We will for the first time witness the power of a fully functional Affordable Care Act (ACA).
The American bailout plan has challenged 3.7 million more people for the ACA’s premium subsidies. The Biden administration opened enrollment as soon as they took office, and 200,000 Americans enrolled in the first two weeks. The administration is now extending enrollment until August 15, supported by advertising in the millions.
Insurers are expanding into new markets, and some that long ago abandoned them in the early years of the law are now re-entering. The individual mandate is gone, but it turns out it may not be as important to the long-term sustainability of the law as originally thought. The law had been weakened since it was passed by the Supreme Court and the Republican opposition. So this is kind of a fresh start.
“The ACA is much closer to what its proponents hoped for right now,” said Larry Levitt, executive vice president of the Kaiser Family Foundation (KFF). “This is a real test of how effective a juiced ACA can be in bringing us closer to universal coverage.
Taken together, on Labor Day, the country should have the clearest idea yet of how the ACA works at full strength – and where there are still gaps in the U.S. healthcare system.
A major contribution is the American rescue plan, which lifted the eligibility limit for premium subsidies. Before the ARP, people who hit more than 400 percent of the federal poverty line (about $ 51,500 for an individual or $ 106,000 for a family of four) could not receive government assistance. The new law removed this limit so that no one pays more than 8.5 percent of their income for their health insurance.
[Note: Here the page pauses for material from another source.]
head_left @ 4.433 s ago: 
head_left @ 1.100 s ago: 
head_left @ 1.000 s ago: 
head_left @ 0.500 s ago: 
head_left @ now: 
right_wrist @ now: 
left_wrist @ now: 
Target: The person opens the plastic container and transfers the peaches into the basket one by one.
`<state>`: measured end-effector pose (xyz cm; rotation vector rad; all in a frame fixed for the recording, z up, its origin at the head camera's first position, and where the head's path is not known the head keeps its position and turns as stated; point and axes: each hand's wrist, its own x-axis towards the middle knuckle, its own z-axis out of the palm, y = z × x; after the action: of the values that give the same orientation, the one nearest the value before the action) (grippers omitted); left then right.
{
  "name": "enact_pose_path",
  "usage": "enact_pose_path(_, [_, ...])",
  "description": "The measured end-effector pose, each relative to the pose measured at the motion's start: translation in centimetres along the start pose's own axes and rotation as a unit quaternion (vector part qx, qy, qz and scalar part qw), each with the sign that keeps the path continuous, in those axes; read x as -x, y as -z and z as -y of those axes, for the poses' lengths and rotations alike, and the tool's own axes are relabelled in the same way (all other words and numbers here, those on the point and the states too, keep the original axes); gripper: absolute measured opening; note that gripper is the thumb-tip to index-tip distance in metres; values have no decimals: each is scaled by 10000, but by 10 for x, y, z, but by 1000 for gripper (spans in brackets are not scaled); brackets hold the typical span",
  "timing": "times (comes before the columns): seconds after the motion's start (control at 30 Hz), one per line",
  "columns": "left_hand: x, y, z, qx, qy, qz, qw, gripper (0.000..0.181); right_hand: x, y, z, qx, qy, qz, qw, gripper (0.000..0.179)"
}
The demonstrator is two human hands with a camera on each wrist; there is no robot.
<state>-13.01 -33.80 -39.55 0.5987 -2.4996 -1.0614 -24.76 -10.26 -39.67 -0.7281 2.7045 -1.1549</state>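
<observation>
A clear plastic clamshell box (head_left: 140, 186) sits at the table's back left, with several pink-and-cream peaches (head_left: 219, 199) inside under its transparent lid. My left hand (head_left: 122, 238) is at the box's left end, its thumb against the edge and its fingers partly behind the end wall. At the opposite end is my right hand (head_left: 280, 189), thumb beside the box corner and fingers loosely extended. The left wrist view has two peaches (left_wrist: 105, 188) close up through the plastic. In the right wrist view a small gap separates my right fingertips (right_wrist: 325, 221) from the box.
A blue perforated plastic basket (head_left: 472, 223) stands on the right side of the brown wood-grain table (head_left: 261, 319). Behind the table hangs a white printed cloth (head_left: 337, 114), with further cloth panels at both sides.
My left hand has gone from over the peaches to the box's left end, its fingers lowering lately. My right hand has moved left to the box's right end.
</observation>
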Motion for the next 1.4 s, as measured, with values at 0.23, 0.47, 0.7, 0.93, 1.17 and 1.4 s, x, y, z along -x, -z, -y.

The Kaiser Family Foundation released new estimates of how the law would affect health insurance, noting that changes will make a particularly big difference for people who make just a little too much money to qualify, and although in the range of 400 to 600 percent. Around 2.4 million people in this income bracket are eligible for subsidies. Many people who make more money may already be paying 8.5 percent of their income or less for insurance, no matter how expensive, but around 1 million more people on those higher incomes are now eligible for assistance.
In diagram form, the difference between the pre- and post-ARP version of the ACA is best represented by the green bars on the right. These are the newly authorized persons.
Kaiser Family Foundation
Not only does the American bailout plan make more people eligible, but the law also increases the amount of subsidies people receive. The light blue bar in the table below shows how much the new grant adds to a person’s premiums.
Kaiser Family Foundation
Millions of people are now eligible for subsidies and millions more are now eligible for more generous subsidies. According to Kaiser estimates, the majority of the 29 million uninsured people in the US are already eligible for ACA subsidies or Medicaid.
Kaiser Family Foundation
But obviously they haven’t signed up. This is actually a long-standing problem: millions of people are entitled to medical assistance but for some reason they are not using it. (According to surveys, many of these people don’t know they qualify for help.)
This is where Biden’s extended registration period and advertising flash come into play. Shortly after taking office, Biden announced a special ACA enrollment period from February 15 to May 15. Last week the administration announced that it would extend this enrollment deadline to August 15, giving you five months to try and reach as many of that 29 million as possible. A $ 50 million advertising campaign (more to come) should help.
The Biden administration is spending a lot of time and money trying to cover more Americans. It could also be the best way to expand coverage during Biden’s presidency when a public option can’t pass the Senate. (You would also have to make the new ARP subsidies, which are currently scheduled to expire in two years, permanent at some point.)
It will not be easy. The remaining uninsured are uninsured for one reason: They are generally less tied to the institutions and communities they may associate with health insurance.
But the renewed optimism about the ACA is real. Look no further than the health insurers themselves. Reports indicate that Cigna plans to double the number of markets in which ACA plans are sold next year. UnitedHealth is the country’s largest insurer, but the company pulled out of most ACA markets in 2016. Now it is considering a return. It makes sense: As KFF’s Cynthia Cox told me, the ACA market for health insurers is now almost as profitable as the high-margin Medicare Advantage market.
Some uninsured people will not be insured anytime soon. Democrats tried to get more states to expand Medicaid through ARPA, and while Republicans in Alabama and Wyoming appear to be receptive to its offer, the largest non-expanding states don’t seem to be wavering. About two million Americans living in poverty will be left without cover. The nearly 4 million people currently ineligible for assistance due to their citizenship status are also not being supported by the ARP or Biden advertising campaign.
The US healthcare system will still be in need of repair this fall. Meanwhile, Biden is giving a newly improved version of Obamacare the chance to stretch as far as possible.